The government has said it is to invest £81m in fire and rescue authorities in England to "improve the resilience, efficiency and technology in their control services" following a damning report into FiReControl by the National Audit office.
In a written ministerial statement published on 5 July, fire minister Robert Neill announced plans to provide up to £1.8m for each fire authority. Services will be asked to submit their plans by 4 November and these plans will be assessed on value for money and resilience improvements, Neill said.
A further £1.8m will also be made available to the sector as a whole for initiatives that the government believes are likely to deliver co-ordination and resilience improvements across fire and rescue services, such as the development of common technical and procedural standards.
"The great majority of those responding to the consultation believed that improved resilience and efficiency, and the enhanced technology needed to support these were as important today as when FiReControl began in 2004," he said.
"Most responding also agreed with the government's preferred approach of achieving these objectives now through encouraging increased collaboration in a locally determined manner with some government support."
Neill's statement was accompanied by the publication by Communities and Local Government (CLG) of the responses to the consultation on fire and rescue services.

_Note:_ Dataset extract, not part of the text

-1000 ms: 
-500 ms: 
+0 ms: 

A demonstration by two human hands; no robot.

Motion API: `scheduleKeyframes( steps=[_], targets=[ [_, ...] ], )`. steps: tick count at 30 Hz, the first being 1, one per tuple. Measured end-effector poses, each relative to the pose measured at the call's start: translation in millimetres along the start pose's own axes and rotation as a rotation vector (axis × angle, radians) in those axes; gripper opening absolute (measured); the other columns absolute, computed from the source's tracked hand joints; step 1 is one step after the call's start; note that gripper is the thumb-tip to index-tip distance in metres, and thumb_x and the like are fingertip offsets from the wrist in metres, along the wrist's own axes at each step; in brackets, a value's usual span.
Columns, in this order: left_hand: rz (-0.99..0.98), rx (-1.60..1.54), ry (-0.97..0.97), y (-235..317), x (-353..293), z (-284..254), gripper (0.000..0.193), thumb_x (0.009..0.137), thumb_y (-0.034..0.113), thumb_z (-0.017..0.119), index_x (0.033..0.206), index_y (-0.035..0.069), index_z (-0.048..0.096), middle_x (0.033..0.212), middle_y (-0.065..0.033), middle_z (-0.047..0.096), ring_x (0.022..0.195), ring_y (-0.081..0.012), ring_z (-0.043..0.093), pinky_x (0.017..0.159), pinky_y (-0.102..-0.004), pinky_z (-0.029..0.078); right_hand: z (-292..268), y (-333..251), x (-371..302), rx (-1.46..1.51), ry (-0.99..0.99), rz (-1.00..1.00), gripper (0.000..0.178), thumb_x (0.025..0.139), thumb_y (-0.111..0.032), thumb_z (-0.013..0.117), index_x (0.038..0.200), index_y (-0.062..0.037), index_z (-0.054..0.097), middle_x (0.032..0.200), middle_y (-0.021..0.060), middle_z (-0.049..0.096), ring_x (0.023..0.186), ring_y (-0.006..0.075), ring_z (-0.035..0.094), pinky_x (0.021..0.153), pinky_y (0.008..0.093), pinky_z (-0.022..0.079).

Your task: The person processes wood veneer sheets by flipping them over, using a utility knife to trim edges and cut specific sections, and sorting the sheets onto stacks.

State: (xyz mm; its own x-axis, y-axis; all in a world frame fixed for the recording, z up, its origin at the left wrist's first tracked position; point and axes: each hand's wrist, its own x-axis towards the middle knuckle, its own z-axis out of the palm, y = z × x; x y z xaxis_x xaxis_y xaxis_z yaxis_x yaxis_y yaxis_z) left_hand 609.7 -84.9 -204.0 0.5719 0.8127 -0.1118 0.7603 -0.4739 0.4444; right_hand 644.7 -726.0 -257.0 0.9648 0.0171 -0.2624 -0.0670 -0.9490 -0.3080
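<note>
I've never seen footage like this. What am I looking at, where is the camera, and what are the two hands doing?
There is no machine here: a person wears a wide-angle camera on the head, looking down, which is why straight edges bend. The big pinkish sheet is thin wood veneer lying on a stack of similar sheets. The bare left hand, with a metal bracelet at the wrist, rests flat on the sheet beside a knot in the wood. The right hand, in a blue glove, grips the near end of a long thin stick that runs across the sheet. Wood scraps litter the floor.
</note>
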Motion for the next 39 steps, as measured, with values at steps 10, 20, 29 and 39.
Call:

Its concluding section says the funding should be sufficient to meet the local costs of improving data capabilities, making use of facilities such as the Firelink radio system.
It adds that the department will not monitor individual local projects, but will need to assure resilience outcomes. CLG is beginning work on a new Fire and Rescue Service National Framework, which will define national and local resilience roles and look at interoperability between services.
The project to build an IT system for regional fire control centres was labelled a "comprehensive failure" by the government auditor in a report published last week.
Brian Coleman, chairman of the Local Government Association's fire services management committee, expressed support for the government's position. "Fire and rescue services devoted a lot of resources working with government on FiReControl," he said. "Although there remained fundamental problems with the infrastructure of the project, there are elements which are of value to the service. In the interests of the taxpayer it's vital these investments are not wasted and authorities can now consider how the equipment can best be used."
He added: "This £81m should go a long way to ensuring authorities can build resilience by putting together alternative upgrades, and it's cash which will stretch even further where they combine efforts to find savings."